Sunday, November 24, 2013

Thula Thuli, thula?

A letter the nation should be writing to the Public Protector.

Our Dearest Thuli Madonsela,

We hope we are forgiven for using the plural in the salutation and the impudence to address you in an open column. But we simply cannot imagine there being more than a handful of people who do not share deep admiration and gratitude for your courage.

We heard on the radio this week, some analyst predicting that your latest spat with the powers that be will be your last. In taking on number one, he implied, you were inviting as much of number two as you could have found at Cape Town airport and the city’s official buildings not so long ago. This was before your soothing reassurances at a media briefing this week and yes, we know! Yet another analyst with some provocative outburst to capture attention in the hope that he will not be overlooked when next some junior reporter is using his “dial-a-quote.”

Decades ago “analysts” were restricted either to those chemistry fellows with thick lensed spectacles hidden in basement laboratories, or were sectoral specialists in broking firms. Now you find them in economics, politics, law, international relations and many more; as if every fibre of our society needs half-baked analysing based on equally half-baked research of some highly suspect data. Whereas what this country really needs are more psychology analysts to identify, analyse and treat the growing number of psychopaths and sociopaths that are consistently in our faces, homes and wallets.

But even if we take that analyst’s prognosis with a pinch of salt, it was enough to jolt most of us out of pre-conscious morning slumber. Could the tilting of your sharp legal lance, albeit some may say in an overly polite and wary manner, at the highest in the land turn out to be Quixotic and the prelude to your swan song? And will this not be the final leap into autocracy and authoritarian rule?

And then you have those who feel you were too contrite. Okay, it was only one reader that received some prominence for this view in a letter to Times Live. Can anyone really know what that inner spark is that heroes like you have?

In the mist of all the clamouring chirps, the bouquets and the brickbats, the encouragements and the discouragements, the friends and the foes that surround you, is a human being that at times must experience the task as being very lonely and onerous.

It may help to realise that just as solidly behind you is that clichéd silent majority. Many may not even know of you and some only vaguely so. Whenever public servant misbehaviour is discussed, someone is bound to mention that “Thula Lady”, blissfully unaware of the ironic confusion of your name with that serene and nostalgic Zulu lullaby that silences infants.

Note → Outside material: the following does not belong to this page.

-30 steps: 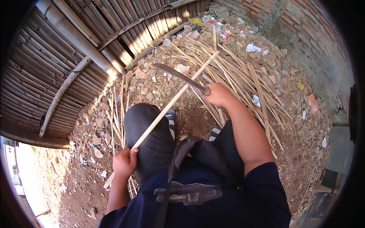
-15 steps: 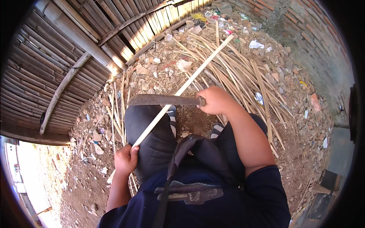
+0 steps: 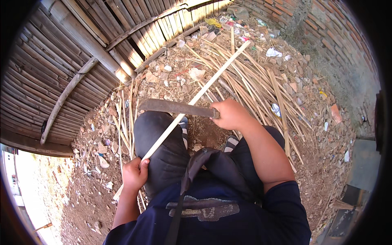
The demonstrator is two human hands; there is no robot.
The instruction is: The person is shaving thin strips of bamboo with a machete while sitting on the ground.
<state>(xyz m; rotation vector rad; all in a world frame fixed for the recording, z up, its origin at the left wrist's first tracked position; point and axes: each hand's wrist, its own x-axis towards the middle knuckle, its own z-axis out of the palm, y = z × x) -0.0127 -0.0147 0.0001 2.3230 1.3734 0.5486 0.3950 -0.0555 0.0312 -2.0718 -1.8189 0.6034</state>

It may be ironic, but not totally inappropriate. Often when we see your mild-mannered and soft spoken discourses in broadcast interviews, we are reminded of that memorable event many years ago; when Archbishop Desmond Tutu embraced and covered with his cloak a young man fleeing from burning tyres born by a frenzied mob. As a lawyer using law to stop the lawless, (albeit with a velvet glove) there is little difference between what you are doing and the bishop’s robe, or the reassuring lullaby.

What is perplexing is that in your on-going war against corruption and acquisitive terrorism, you had to be drawn into the whole Nkandla affair. The spending of about a R¼-billion rand on a presidential palace, homestead, compound, fortress, laager, kraal, or whatever palatable “security” spin one wants to use in the midst of abject poverty, chronically empty bellies, poor schools, and poorly resourced health facilities is so self-serving, ostentatious, outrageous, hypocritical, bizarrely ironic and so patently unfair that it surely must gather a momentum of its own, a civil protest on its own, and an inflammatory spark far greater than e-tolls or labour brokers – unless our priorities are distressingly warped.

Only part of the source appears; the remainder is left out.